TASK TO COMPLETE:
Output all of the data exactly, keeping any images out of the copy.

DATA SECTION:
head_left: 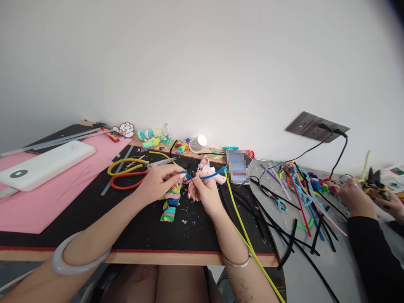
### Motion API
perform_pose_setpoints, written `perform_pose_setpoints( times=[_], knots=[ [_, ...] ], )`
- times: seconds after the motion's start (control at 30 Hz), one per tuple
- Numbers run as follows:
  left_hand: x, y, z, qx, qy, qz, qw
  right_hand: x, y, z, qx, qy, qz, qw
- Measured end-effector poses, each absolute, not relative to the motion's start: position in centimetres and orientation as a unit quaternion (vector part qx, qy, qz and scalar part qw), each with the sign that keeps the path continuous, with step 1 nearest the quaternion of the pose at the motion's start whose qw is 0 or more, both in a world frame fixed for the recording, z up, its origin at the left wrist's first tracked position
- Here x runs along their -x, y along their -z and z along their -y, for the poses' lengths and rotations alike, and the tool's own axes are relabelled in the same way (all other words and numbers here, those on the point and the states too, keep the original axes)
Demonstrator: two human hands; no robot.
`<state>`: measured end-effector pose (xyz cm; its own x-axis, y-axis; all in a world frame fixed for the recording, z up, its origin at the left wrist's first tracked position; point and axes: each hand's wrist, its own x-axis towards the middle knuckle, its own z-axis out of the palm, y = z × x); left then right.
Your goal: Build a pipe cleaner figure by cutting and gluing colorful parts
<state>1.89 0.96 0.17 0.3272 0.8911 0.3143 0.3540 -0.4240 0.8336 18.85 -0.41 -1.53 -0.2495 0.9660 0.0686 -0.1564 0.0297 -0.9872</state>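
Nearest the counter (142,246) edge, just in front of the pink glue gun (211,171), the left hand (158,182) and right hand (203,191) meet, each grip pinching the blue pipe cleaner (211,174) around a small dark bead (hard to make out), with a striped chenille figure (169,207) lying below them. The cleaner looks light, fuzzy and easily bent, so I judge it best held close to the bead. Beyond the gun sits a phone (238,167); right of it, another person's hands (358,198) work among loose cleaners.
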Motion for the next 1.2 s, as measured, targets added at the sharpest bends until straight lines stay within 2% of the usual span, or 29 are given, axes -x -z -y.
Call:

EXERCISE RESULT:
head_left: 
### Motion API
perform_pose_setpoints, written `perform_pose_setpoints( times=[_], knots=[ [_, ...] ], )`
- times: seconds after the motion's start (control at 30 Hz), one per tuple
- Numbers run as follows:
  left_hand: x, y, z, qx, qy, qz, qw
  right_hand: x, y, z, qx, qy, qz, qw
- Measured end-effector poses, each absolute, not relative to the motion's start: position in centimetres and orientation as a unit quaternion (vector part qx, qy, qz and scalar part qw), each with the sign that keeps the path continuous, with step 1 nearest the quaternion of the pose at the motion's start whose qw is 0 or more, both in a world frame fixed for the recording, z up, its origin at the left wrist's first tracked position
- Here x runs along their -x, y along their -z and z along their -y, for the poses' lengths and rotations alike, and the tool's own axes are relabelled in the same way (all other words and numbers here, those on the point and the states too, keep the original axes)
Demonstrator: two human hands; no robot.
`<state>`: measured end-effector pose (xyz cm; its own x-axis, y-axis; all in a world frame fixed for the recording, z up, its origin at the left wrist's first tracked position; point and axes: each hand's wrist, its own x-axis towards the middle knuckle, its own z-axis out of the palm, y = z × x); left then right.
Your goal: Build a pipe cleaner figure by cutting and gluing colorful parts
<state>1.89 0.96 0.17 0.3272 0.8911 0.3143 0.3540 -0.4240 0.8336 18.85 -0.41 -1.53 -0.2495 0.9660 0.0686 -0.1564 0.0297 -0.9872</state>
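Nearest the counter (142,246) edge, just in front of the pink glue gun (211,171), the left hand (158,182) and right hand (203,191) meet, each grip pinching the blue pipe cleaner (211,174) around a small dark bead (hard to make out), with a striped chenille figure (169,207) lying below them. The cleaner looks light, fuzzy and easily bent, so I judge it best held close to the bead. Beyond the gun sits a phone (238,167); right of it, another person's hands (358,198) work among loose cleaners.
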Motion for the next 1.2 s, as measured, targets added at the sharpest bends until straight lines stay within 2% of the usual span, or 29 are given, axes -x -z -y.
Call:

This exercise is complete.